The result adds to a string of Democratic victories heading into this year’s midterm elections and keeps the 11th District — a former Republican stronghold that has shifted toward Democrats since President Trump’s first term — in Democratic hands.

Democrat Analilia Mejía won the special election for New Jersey’s 11th Congressional District on Thursday, defeating Republican Joe Hathaway by roughly 20 percentage points and keeping a seat Democrats need as Republicans maintain a thin House majority. The Associated Press called the race for Mejía, 48, minutes after polls closed on April 16.

With more than 90% of votes counted late Thursday, Mejía led Hathaway by about 20 percentage points. Mail-in ballots, which have favored Mejía by an even larger margin, were expected to be counted through Wednesday; they can arrive as late as that date under New Jersey law.

Mejía, a former head of the Working Families Alliance, will fill the seat previously held by Democratic Gov. Mikie Sherrill — who won the governorship and vacated the House seat — and will serve until January. Her victory adds to a string of Democratic wins heading into this year’s midterm elections.

Speaking in Montclair to supporters on Thursday night, Mejía pushed back against Republican characterizations of her as too far to the left.

“It is not radical to say that a worker who toils every day cannot make ends meet, that they deserve justice, that they deserve higher wages,” Mejía said. “That is not radical, that is good conscience. That is a good economy.”

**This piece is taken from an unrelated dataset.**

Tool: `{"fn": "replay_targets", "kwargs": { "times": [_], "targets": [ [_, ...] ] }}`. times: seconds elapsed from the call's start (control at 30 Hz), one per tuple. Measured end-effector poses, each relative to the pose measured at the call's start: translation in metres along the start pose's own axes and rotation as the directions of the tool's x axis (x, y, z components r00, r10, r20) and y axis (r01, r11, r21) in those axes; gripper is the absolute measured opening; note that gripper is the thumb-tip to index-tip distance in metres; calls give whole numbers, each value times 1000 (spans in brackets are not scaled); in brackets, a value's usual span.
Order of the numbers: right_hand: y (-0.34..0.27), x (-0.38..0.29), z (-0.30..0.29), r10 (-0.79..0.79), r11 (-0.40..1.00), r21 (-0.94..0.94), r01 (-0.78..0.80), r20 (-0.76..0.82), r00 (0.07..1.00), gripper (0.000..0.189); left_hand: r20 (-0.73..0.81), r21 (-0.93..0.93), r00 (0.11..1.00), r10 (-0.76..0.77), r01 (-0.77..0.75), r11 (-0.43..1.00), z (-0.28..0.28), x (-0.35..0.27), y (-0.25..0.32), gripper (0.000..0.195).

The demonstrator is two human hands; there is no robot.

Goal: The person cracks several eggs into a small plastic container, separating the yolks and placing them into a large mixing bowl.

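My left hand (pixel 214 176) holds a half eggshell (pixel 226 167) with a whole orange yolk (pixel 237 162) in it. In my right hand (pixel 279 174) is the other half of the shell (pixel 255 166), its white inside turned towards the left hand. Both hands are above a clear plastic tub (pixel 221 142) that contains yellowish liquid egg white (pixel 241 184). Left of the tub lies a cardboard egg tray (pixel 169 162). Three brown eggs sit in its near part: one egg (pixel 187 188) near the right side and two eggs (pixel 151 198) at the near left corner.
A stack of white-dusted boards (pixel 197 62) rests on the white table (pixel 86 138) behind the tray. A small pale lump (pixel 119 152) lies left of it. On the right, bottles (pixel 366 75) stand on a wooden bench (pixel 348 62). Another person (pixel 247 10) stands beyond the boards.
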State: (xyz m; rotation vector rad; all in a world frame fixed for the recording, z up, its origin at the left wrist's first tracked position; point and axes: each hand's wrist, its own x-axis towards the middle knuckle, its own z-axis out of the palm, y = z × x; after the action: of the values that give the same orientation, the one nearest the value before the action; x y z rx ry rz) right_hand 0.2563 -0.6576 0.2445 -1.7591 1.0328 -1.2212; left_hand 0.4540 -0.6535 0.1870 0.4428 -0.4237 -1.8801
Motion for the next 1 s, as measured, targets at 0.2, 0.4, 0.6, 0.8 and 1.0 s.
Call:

She campaigned on populist economic themes and called for abolishing U.S. Immigration and Customs Enforcement. She has criticized the Israeli government and said she stands with Palestinian communities. During the February Democratic primary, she said she agreed that Israel had committed genocide in Gaza.

Hathaway, 38, a former Yale University football player who worked in health care and finance and previously served as an aide for former Republican Gov. Chris Christie, congratulated Mejía after the result. He said he still believes the district is looking for “balanced, pragmatic” leadership rather than “far-left policies.”

The two candidates could face each other again in November’s election for a full two-year term.

District background

The 11th District, which covers parts of Essex, Morris and Passaic counties in northern New Jersey’s wealthy suburbs, was long a Republican stronghold but has shifted toward Democrats since Trump’s first term. Sherrill first won the seat in the 2018 midterm elections, when Democrats flipped dozens of seats to take control of Congress. In 2024 she won reelection by about 15 points, while Vice President Kamala Harris carried the district by nearly 9 points. Mejía’s margin exceeded Sherrill’s 2024 reelection margin.

Primary and endorsements

Mejía emerged from a crowded February primary that drew involvement from the American Israel Public Affairs Committee’s affiliated super PAC, which sought to limit the vote share of former Rep. Tom Malinowski after he questioned unconditional U.S. aid to Israel. That effort appeared to backfire as Mejía won the primary.

She was endorsed by Vermont Sen. Bernie Sanders, whose 2020 presidential campaign she directed as political director; Rep. Alexandria Ocasio-Cortez of New York; and Sen. Elizabeth Warren of Massachusetts. During the Biden administration, Mejía served as deputy director of the Labor Department’s Women’s Bureau.